# Avro Input

The Avro Input step decodes binary or JSON Avro data and extracts fields from the structure it defines. [Apache Avro](http://avro.apache.org/docs/current/index.html) is a data serialization system. This step extracts the data from an Avro file to be used in the PDI stream.

### General

The following fields and button are general to this transformation step:

* **Step name**: Specify the unique name of the Avro Input step on the canvas. You can customize the name or leave it as the default.

You can use **Preview** to display the rows generated by this step.

The Avro Input step determines which rows to input based on the information you provide on the option tabs. Preview helps you decide whether the information you provided accurately models the rows you are trying to retrieve.

### Options

The Avro Input transformation step features several tabs with fields. Each tab is described below.

#### Source tab

![Avro Input step Source tab](/files/nuse855tdDU8VdMPOzCe)

Use the **Source** tab to specify the location of the source data and its related schema.

The schema that defines the Avro data is either embedded or in a different location.

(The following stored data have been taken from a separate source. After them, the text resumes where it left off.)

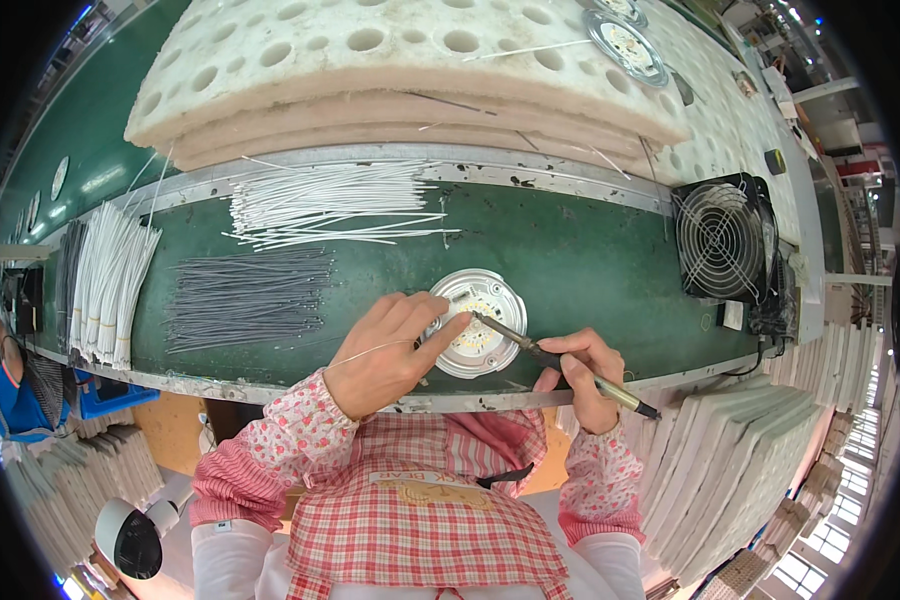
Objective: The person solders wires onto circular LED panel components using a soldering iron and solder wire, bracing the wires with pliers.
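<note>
A round white lamp base [511, 309] with a ring of yellowish LED chips on its board lies on the green bench in front of me. My left hand [385, 350] rests over its left edge, thumb and fingertips drawn together near the middle of the board. A thin solder wire [378, 348] crosses the back of that hand toward the pinch; its end is hidden. Gripped like a pen, a soldering iron [610, 389] is in my right hand [588, 375]. Its tip comes down on the board close to my left fingertips.
White wires [330, 195] and grey wires [250, 298] lie in piles at left, beside standing white bundles [115, 285]. A black fan [720, 240] stands at right. Behind the bench, stacked foam boards [410, 75] with holes carry more round lamp pieces [627, 48].
</note>
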Available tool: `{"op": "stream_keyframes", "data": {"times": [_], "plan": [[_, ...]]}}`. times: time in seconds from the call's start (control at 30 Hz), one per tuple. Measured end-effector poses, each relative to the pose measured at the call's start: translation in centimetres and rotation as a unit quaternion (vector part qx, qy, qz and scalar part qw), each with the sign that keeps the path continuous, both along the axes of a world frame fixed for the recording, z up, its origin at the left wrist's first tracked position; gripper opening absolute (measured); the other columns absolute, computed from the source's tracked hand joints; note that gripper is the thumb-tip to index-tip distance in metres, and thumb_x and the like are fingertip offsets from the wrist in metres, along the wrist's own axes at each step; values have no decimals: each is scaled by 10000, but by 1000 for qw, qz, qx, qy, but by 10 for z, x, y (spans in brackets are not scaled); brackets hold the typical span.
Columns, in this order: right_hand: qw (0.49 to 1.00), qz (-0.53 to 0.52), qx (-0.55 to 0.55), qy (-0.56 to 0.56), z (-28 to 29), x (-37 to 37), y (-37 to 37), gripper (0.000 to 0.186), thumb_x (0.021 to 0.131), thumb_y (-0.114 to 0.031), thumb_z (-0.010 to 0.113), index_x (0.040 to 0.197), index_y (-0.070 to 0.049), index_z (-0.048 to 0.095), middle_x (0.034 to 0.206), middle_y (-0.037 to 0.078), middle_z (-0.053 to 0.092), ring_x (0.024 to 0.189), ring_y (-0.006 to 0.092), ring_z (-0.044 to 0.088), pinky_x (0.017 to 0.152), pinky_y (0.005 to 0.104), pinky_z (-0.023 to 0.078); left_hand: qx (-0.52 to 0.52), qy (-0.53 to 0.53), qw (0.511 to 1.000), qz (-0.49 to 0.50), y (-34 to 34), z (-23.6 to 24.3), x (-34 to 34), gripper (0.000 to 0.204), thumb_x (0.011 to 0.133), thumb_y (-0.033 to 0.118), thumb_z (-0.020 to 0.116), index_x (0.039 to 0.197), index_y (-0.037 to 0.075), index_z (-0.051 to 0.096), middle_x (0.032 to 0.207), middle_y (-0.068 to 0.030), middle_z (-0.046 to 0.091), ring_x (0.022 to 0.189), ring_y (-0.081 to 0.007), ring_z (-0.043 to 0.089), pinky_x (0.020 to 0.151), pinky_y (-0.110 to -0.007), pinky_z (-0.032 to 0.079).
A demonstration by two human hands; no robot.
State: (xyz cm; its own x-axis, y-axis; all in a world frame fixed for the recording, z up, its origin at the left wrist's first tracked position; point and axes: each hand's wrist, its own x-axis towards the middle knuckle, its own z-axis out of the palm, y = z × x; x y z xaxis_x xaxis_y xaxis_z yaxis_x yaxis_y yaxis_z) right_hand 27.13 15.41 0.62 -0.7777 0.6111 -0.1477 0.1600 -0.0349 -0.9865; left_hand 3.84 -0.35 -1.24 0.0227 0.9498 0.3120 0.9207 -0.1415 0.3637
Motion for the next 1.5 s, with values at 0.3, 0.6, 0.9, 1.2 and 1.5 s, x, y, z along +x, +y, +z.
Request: {"op": "stream_keyframes", "data": {"times": [0.3, 0.6, 0.9, 1.2, 1.5], "plan": [[980, -107, 148, -73, 8, -5, -29, 283, 948, -148, 595, 1151, 40, 657, 779, 135, 686, 683, 190, 663, 657, 301, 534, 7, 15, 1000, -5, 0, 1, 1, 559, 758, 24, 678, 1311, 84, 623, 1153, -117, 595, 1072, -293, 598, 899, -413, 480], [884, 2, 455, -103, -21, -55, -57, 998, 650, -348, 910, 1432, -3, 395, 1330, 265, 498, 1231, 458, 469, 1076, 513, 350, 24, -38, 998, 44, 15, 11, -22, 295, 797, 162, 628, 1078, 80, 661, 1050, -82, 614, 1016, -254, 601, 878, -397, 450], [781, -3, 620, -73, -18, -2, -65, 250, 921, -115, 573, 1087, 17, 706, 1059, 227, 669, 1005, 383, 638, 887, 443, 506, 52, 66, 990, 117, 87, -22, -64, 166, 819, 180, 653, 927, 67, 595, 968, -71, 621, 918, -238, 622, 871, -378, 415], [962, -182, 192, -70, -63, 43, -17, 244, 906, -140, 693, 1128, -39, 693, 1097, 193, 686, 885, 339, 678, 835, 411, 538, 161, -367, 909, 111, 105, 37, -71, 141, 891, 162, 660, 966, 60, 596, 842, -157, 649, 800, -340, 650, 693, -423, 500], [963, -238, 124, -35, -10, -52, -37, 369, 890, -120, 727, 1230, -32, 613, 947, 66, 677, 794, 98, 595, 741, 251, 502, 74, -306, 943, 104, 45, 37, -6, 113, 825, 53, 747, 927, 39, 700, 832, -76, 669, 731, -196, 657, 664, -313, 501]]}}
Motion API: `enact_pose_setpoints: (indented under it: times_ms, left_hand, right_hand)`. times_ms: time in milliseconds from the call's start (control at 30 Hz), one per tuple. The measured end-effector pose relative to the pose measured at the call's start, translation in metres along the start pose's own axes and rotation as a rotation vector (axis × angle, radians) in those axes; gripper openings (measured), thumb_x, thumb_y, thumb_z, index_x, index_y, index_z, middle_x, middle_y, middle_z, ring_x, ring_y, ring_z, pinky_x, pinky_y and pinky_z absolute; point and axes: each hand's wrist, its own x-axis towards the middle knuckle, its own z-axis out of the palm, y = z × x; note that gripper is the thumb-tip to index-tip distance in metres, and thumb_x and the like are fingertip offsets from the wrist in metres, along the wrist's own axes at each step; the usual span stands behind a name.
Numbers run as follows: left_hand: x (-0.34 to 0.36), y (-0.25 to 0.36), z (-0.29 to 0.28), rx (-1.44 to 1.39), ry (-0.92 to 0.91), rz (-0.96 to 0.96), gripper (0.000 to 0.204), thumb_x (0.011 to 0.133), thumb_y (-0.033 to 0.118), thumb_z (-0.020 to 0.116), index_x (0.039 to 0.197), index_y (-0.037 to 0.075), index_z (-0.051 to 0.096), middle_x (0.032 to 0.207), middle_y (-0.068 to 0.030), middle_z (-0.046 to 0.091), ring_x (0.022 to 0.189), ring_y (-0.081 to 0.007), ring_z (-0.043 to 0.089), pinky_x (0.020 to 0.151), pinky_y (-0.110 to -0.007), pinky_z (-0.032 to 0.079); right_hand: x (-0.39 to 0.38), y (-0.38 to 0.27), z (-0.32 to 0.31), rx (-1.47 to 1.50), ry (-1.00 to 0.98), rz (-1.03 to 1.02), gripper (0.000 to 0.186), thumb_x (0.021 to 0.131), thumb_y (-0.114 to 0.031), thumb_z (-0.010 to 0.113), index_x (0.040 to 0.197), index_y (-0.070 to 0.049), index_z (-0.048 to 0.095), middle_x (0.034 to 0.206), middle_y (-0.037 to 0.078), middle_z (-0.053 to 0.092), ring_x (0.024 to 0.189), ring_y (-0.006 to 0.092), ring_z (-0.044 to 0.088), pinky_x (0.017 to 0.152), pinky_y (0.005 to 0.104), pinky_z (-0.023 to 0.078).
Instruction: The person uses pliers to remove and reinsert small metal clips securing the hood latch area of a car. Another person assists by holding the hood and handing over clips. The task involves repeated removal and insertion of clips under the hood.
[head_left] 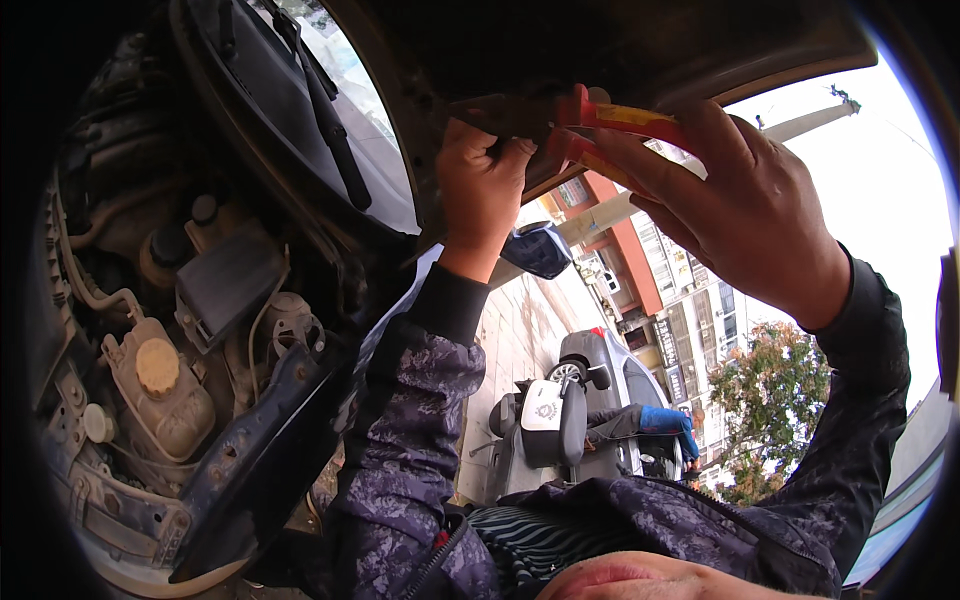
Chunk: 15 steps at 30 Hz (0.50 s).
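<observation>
In the head view, the right hand (755,205) is closed around a pair of pliers (578,108), its fingers wrapped on the red handles with yellow strips, and these two handles stand apart from each other. The pliers are in the upper middle, just below the dark underside of the raised hood (640,45), and their dark jaws point to the left, toward the left hand (483,195). The left hand has its fingers curled in and the thumb close to the jaws; I cannot tell whether it pinches some small part there.

Near, on the left, the engine bay holds a cloudy plastic reservoir (190,418) with a yellowish cap (157,367), and a black box (228,285) beyond it. A wiper (335,140) lies along the windscreen, and a side mirror (540,250) shows between the forearms.

Farther off are a silver car (640,385), a rider in blue (665,422) and a white panel (544,404), which carries a round dark emblem with small lettering under it. On the far building, dark signboards (668,345) bear pale characters.
</observation>
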Motion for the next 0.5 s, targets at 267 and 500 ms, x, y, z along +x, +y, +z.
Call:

Use **Format** to select from one of the following formats:

* **Avro file**: The source material is in a single location. The schema is embedded with the data.
* **JSON datum**: The source material is in different locations. The data is contained in a JSON format, and the schema is separate from the data.
* **Binary datum**: The source material is in different locations. The data is contained in a binary format, and the schema is separate from the data.
* **Avro file (use alternate schema)**: The source material is in different locations. The schema is separate from the data.

The options presented in the **Source** tab depend on whether the schema is embedded with or separate from the data.

**Embedded schema**

![Avro Input Embedded Schema dialog](/files/joLN3ChaENoxzaMciV7s)

If you select **Avro file** as your **Format**, the Avro Input step assumes the schema is embedded with your data.

The location of the source can be either a file or a PDI field.

**Source**

* **From file**: Specify the **Folder/File name** of the file or a folder containing multiple files (the fully qualified URL of the source file name). You can also select **Browse** to navigate to the source file or folder through your VFS connection. For details, see [Connecting to Virtual File Systems](/pdia-data-integration/extracting-data-into-pdi/virtual-file-system-browser.md).

  A single Avro file is specified to read as input.
* **From field**: Select the **Field name** containing the location of your source. The list of available fields comes from any PDI step connected to the Avro Input step.

**Separate schema**

![Avro Input Separate Schema dialog](/files/f7VdYSQSFluTnMCobF8i)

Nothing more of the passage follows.